■ PROMPT: Without including any pictures, return the records below exactly as written.

■ EXCERPTED RECORDS:
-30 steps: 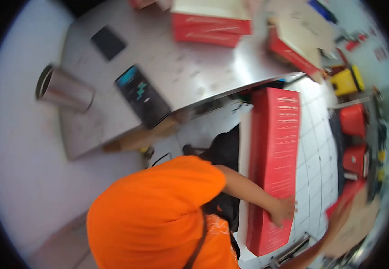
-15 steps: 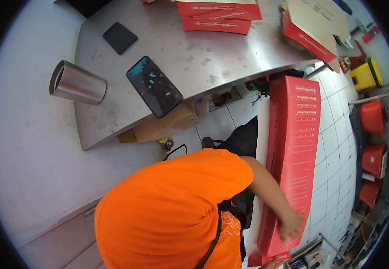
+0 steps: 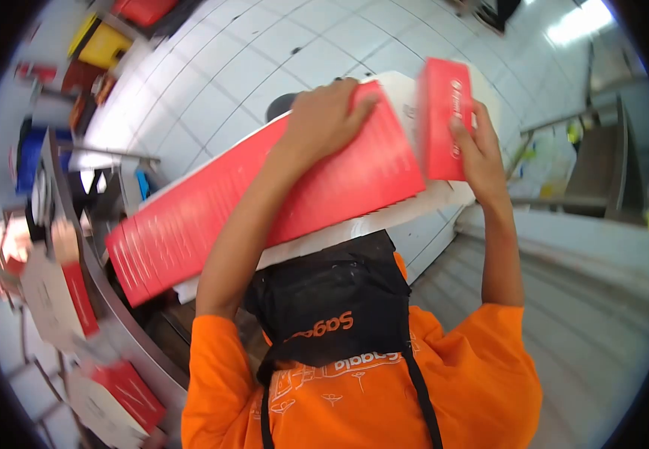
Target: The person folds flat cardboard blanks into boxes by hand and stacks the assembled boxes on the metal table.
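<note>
A long stack of nested red cardboard boxes [image 3: 212,217] with white inner edges stretches across in front of my body. My left hand [image 3: 323,120] rests over its far edge near the right end, thumb on the red side and fingers curled partly out of sight. In my right hand [image 3: 481,153] is a red box piece [image 3: 444,120] with white print, upright, thumb on its printed face. A gap separates it from the stack's end. Pale cardboard [image 3: 451,193] shows beneath it. Whether it is one box or several nested ones, I cannot tell.
A metal table edge [image 3: 118,307] runs down the left, with red-and-white boxes [image 3: 126,393] by it. White floor tiles [image 3: 219,82] lie beyond the stack. At the upper left stands a yellow container [image 3: 100,43]. A metal rack [image 3: 594,161] is at right.
My view has swung away from the tabletop with the phone and steel cup. My left hand now grips the stack's far edge. My right hand has come fully into view, holding a red box piece.
</note>
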The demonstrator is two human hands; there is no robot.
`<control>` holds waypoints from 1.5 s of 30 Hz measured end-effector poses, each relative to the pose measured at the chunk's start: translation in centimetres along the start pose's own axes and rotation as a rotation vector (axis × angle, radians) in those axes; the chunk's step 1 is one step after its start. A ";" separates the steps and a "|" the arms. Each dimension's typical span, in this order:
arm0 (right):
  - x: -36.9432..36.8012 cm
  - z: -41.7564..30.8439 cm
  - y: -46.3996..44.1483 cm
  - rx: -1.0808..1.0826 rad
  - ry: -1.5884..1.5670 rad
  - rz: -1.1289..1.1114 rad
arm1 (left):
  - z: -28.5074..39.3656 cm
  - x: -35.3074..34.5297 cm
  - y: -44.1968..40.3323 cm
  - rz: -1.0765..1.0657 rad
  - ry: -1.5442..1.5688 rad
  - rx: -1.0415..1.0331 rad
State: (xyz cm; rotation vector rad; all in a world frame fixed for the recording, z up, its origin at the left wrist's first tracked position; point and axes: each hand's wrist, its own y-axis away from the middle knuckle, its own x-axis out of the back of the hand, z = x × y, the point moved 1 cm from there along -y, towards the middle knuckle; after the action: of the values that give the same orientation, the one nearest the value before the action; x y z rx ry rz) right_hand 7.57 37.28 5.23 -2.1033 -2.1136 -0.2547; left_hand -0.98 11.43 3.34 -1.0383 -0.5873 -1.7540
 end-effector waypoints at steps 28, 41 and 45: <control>-2.4 -0.5 -3.2 -0.140 0.302 -0.244 | 0.5 -0.7 -4.5 -0.098 0.181 0.021; -2.2 3.0 -5.0 -0.054 -0.141 -0.468 | 0.3 -0.5 -3.9 -0.131 0.101 0.075; -1.2 3.0 -3.9 -0.095 -0.216 -0.427 | 0.1 -0.6 -4.1 -0.131 0.098 0.106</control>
State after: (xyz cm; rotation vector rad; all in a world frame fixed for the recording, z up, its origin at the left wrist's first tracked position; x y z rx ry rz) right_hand 3.69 36.76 1.98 -1.7694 -2.7199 -0.1837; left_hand -4.56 13.45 3.13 -0.8513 -0.6918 -1.8553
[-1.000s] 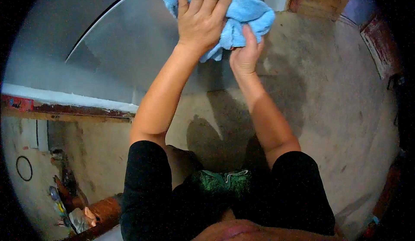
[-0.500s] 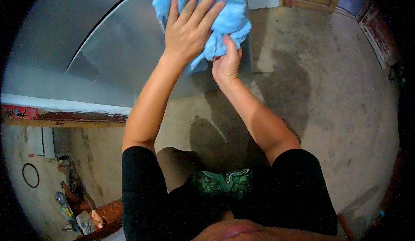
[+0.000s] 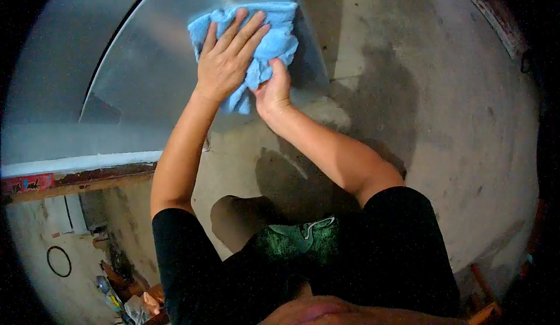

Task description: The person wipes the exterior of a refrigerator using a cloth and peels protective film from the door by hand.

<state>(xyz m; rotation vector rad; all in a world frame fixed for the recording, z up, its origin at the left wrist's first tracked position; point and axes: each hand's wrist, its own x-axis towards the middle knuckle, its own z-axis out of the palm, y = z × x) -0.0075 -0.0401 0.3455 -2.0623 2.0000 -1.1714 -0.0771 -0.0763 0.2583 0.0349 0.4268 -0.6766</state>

■ EXERCISE ANSWER:
-30 steps: 
-15 steps: 
+0 steps: 
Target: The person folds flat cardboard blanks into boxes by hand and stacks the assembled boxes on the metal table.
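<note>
A long stack of nested red cardboard boxes [image 3: 212,217] with white inner edges stretches across in front of my body. My left hand [image 3: 323,120] rests over its far edge near the right end, thumb on the red side and fingers curled partly out of sight. In my right hand [image 3: 481,153] is a red box piece [image 3: 444,120] with white print, upright, thumb on its printed face. A gap separates it from the stack's end. Pale cardboard [image 3: 451,193] shows beneath it. Whether it is one box or several nested ones, I cannot tell.
A metal table edge [image 3: 118,307] runs down the left, with red-and-white boxes [image 3: 126,393] by it. White floor tiles [image 3: 219,82] lie beyond the stack. At the upper left stands a yellow container [image 3: 100,43]. A metal rack [image 3: 594,161] is at right.
My view has swung away from the tabletop with the phone and steel cup. My left hand now grips the stack's far edge. My right hand has come fully into view, holding a red box piece.
</note>
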The demonstrator is two human hands; there is no robot.
`<control>` holds waypoints from 1.5 s of 30 Hz measured end-effector poses, each relative to the pose measured at the chunk's start: translation in centimetres along the start pose's own axes and rotation as a rotation vector (axis × angle, radians) in those axes; the chunk's step 1 is one step after its start. A ";" separates the steps and a "|" the arms. Each dimension's typical span, in this order:
arm0 (right):
  - x: -36.9432..36.8012 cm
  - z: -41.7564..30.8439 cm
  - y: -46.3996..44.1483 cm
  - rx: -1.0808..1.0826 rad
  - ry: -1.5884..1.5670 rad
  - rz: -1.1289..1.1114 rad
arm1 (left):
  - z: -28.5074..39.3656 cm
  - x: -35.3074..34.5297 cm
  - y: -44.1968..40.3323 cm
  - rz: -1.0765..1.0657 rad
  - ry: -1.5442..1.5688 rad
  - rx: -1.0415..1.0331 rad
State: (xyz cm; rotation vector rad; all in a world frame fixed for the recording, z up, its origin at the left wrist's first tracked position; point and axes: each hand's wrist, its own y-axis away from the middle knuckle, its own x-axis out of the back of the hand, z = x × y, the point moved 1 cm from there along -y, towards the middle knuckle; after the action: of the values that give the same orientation, the one nearest the value before the action; x y z rx ry rz) right_hand 7.57 37.28 5.23 -2.1033 -2.1136 -0.2547; left_hand -0.98 11.43 3.34 -1.0383 -0.5873 -1.7540
 end-effector waypoints at steps 28, 41 and 45: <control>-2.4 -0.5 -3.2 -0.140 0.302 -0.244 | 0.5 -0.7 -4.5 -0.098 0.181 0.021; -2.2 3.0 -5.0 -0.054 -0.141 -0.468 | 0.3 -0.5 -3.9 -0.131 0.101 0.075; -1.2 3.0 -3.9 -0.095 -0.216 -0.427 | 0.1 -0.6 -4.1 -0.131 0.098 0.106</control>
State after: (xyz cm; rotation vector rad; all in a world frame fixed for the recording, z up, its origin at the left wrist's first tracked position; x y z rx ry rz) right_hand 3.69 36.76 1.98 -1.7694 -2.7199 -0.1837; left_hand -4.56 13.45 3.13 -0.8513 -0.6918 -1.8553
[-1.000s] 
[-0.500s] 
[+0.000s] 

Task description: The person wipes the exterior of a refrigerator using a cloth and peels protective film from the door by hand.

<state>(xyz m; rotation vector rad; all in a world frame fixed for the recording, z up, its origin at the left wrist's first tracked position; point and axes: each hand's wrist, its own x-axis towards the middle knuckle, its own z-axis out of the palm, y = z × x) -0.0075 -0.0401 0.3455 -2.0623 2.0000 -1.1714 -0.0771 -0.0763 0.2583 0.0349 0.4268 -0.6766</state>

This exercise requires nothing further.